El comedor es el punto de encuentro de los resistentes. En esa guarida las ojeras son la última moda, incluso a veces reprimiendo lágrimas cobardes que no se animan a expresar la angustia de esta nueva rutina. “¿No fue ayer que me bañaban con huevos y harina mientras salía de rendir mi última materia?”, reflexiona nostálgico el residente de Traumatología. A su lado, su colega de Obstetricia lo acompaña en silencio con un cigarrillo sin prender en la mano, misma garra con que se batió a duelo sosteniendo un fórceps minutos atrás en sala de parto. “Parece que se olvidaron de pagar el sueldo del último mes”, es el rumor que empieza a correr y a generar suspiros, mezcla de indignación y de bronca. Algunos dialogan con sus ideales intentando vencer el miedo de proponer un paro de actividades, aunque aquella medida pueda tentar al diablo a meter la cola. Entre todos se abrazan con la mirada mientras intentan recargar energías a base de menús con alimentos en plena autolisis. Pero el combustible está en otro lado… Es tan grande el sacrificio y la lucha contra uno mismo que se hace difícil valorar los pequeños grandes pasos que vas logrando. Porque la recompensa está en esa vía central que colocaste épicamente o en el primer apéndice operado, en la enfermera que te acaricia con un mate cuando te ve abatido, en la sonrisa tímida de ese paciente oncohematológico que con tu misma edad tiene unas ganas de vivir que son inversamente proporcionales a esas pocas plaquetas que defiende con uñas y dientes. Nadie podrá despojarte del pacto de incondicionalidad entre amigos de lucha que firmaste sin querer desde el primer día que iniciaste esta hazaña. Y así te vas haciendo adicto a esos momentos que te dan el coraje para sobrevivir en ese parque de diversiones del terror, tratando de transformar cada obstáculo en un nuevo desafío.

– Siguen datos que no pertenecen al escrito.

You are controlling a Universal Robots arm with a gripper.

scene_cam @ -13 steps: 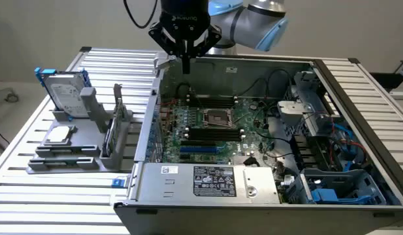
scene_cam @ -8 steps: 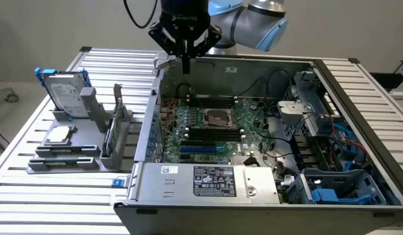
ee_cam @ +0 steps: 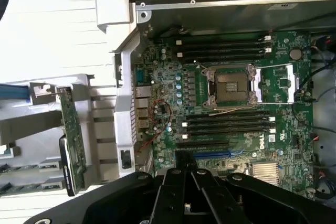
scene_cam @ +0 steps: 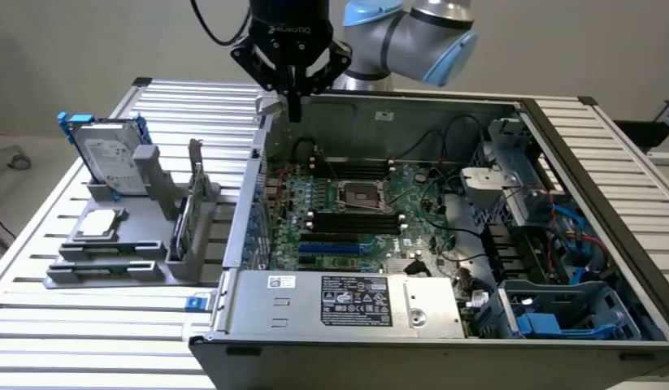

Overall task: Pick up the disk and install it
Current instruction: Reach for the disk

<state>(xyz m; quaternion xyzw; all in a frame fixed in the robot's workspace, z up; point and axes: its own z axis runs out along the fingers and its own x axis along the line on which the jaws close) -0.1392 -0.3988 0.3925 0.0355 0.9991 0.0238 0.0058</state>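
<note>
Robot gripper (scene_cam: 295, 112) is held over the back edge of the open computer case (scene_cam: 421, 110), fingers apparently pressed together with nothing between them. The disk (scene_cam: 109, 156) is seen upright in a grey stand (scene_cam: 106, 272) at the exterior view's left, well apart, its lower end hidden.

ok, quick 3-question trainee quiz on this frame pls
1. True or false: the disk already sits inside the computer case.
2. What lies flat on the grey holder, in front of the disk? A) processor chip B) screwdriver C) fan
3. Are the fingers of the gripper open or shut, and what do they hold?

Key: 1 false, it stands upright in the grey holder, outside the case. 2 A. 3 shut, holding nothing.
</note>
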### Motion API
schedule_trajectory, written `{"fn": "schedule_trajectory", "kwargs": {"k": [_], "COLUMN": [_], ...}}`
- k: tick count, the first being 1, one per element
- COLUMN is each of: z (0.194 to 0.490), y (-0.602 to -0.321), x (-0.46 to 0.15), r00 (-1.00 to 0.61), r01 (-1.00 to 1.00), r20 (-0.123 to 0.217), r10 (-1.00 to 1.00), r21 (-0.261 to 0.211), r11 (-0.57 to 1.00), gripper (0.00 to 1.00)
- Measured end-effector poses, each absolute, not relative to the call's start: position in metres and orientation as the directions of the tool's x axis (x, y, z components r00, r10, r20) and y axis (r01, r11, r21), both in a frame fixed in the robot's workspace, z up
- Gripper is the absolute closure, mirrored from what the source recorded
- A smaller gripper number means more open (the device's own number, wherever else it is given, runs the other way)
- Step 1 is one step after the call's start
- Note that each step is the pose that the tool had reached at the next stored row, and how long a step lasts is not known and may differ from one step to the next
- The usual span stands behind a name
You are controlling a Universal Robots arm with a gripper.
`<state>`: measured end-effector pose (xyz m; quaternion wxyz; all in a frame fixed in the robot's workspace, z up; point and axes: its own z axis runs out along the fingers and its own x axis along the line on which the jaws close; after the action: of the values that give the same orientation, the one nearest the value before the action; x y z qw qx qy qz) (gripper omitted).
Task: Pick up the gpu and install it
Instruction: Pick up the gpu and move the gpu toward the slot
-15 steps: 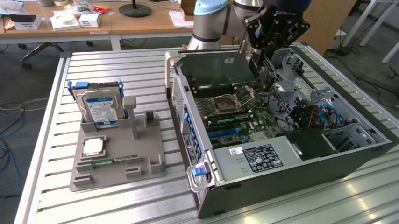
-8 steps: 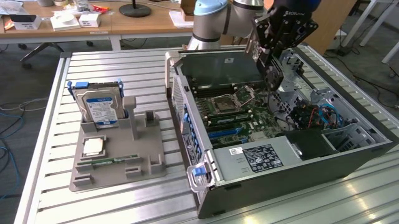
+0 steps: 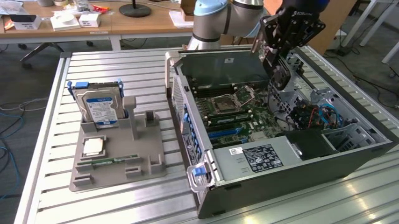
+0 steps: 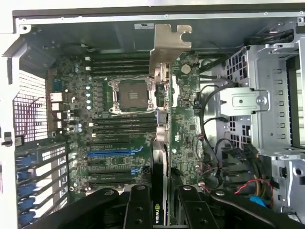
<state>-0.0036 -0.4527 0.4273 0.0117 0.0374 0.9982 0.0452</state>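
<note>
My gripper (image 3: 279, 55) hangs over the open computer case (image 3: 293, 163), shut on the gpu (image 3: 280, 74), a dark card held edge-down above the motherboard (image 3: 240, 109). In the wrist view the gpu (image 4: 164, 119) runs away from the camera, clamped between the two black fingers (image 4: 137, 206) of the gripper (image 4: 161, 210). Its silver bracket (image 4: 169, 43) is at the far end, near the case's rear wall. The card hovers above the motherboard (image 4: 119, 109), apart from it, roughly beside the processor socket (image 4: 132, 94). A blue expansion slot (image 4: 110, 152) lies among the black slots.
A grey fixture tray (image 3: 146, 170) on the slatted table holds a blue-and-silver hard drive (image 3: 100, 107), a processor chip (image 3: 93, 147) and a green memory stick (image 3: 115, 161). Inside the case, a silver drive cage (image 4: 267, 105) and loose cables (image 4: 214, 157) crowd one side.
</note>
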Motion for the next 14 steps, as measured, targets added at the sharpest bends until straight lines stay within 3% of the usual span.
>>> {"fn": "schedule_trajectory", "kwargs": {"k": [14], "z": [0.426], "y": [-0.452], "x": [0.019], "r00": [-0.998], "r01": [0.05], "r20": [-0.02], "r10": [0.052], "r21": [0.091], "r11": [0.995], "gripper": [0.74]}}
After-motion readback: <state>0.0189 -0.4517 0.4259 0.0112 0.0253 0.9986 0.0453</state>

“¡Taxi!”, vociferás con tus últimas fuerzas en la puerta de la dimensión que había quedado en el olvido. Ese medio de transporte te regala un rato más que el eterno colectivo de regreso para poder reencontrarte con tu entrañable perro y la tan codiciada cama. Te acomodás en el asiento de atrás buscando entre tus llaves sintiendo encontrar la sortija de calesita que te condena por los próximos 3 o 4 años a ganarte una revancha más todos los días. Al instante, el chofer empieza a aturdirte con su análisis de la economía del país y un rock ochentoso que sale por los parlantes. Intentás escaparte mentalmente repasando todos tus pendientes para otra jornada pero un comentario interrumpe tu cálculo del ajuste de dosis de antibiótico que tenés que administrarle a un paciente con falla renal: “Sabe una cosa tordo, mi hijo va a ser médico. Le encanta mirar Dr House, se sabe todos los diagnósticos. ¿Usted qué dice?”. A punto de contestar regurgitando honestidad brutal, frenás tu instinto invocando a la calma hasta que la radio te gana de mano: “Welcome to the jungle, we got fun and games”. Agoniza el día, ya estás adoctrinado para no regalar más tiempo reflexionando. Mañana hay otro pase directo a la vuelta al mundo…
*Referencia: Samuel Shem. La Casa de Dios (The House of God). Putnam. Nueva York, 1978
El autor: Esteban Crosio
-Residente de Hemoterapia e Inmunohematología del Htal Provincial del Centenario de Rosario.
-Docente de la Cátedra de Histología y Embriología de la Facultad de Ciencias Médicas (UNR).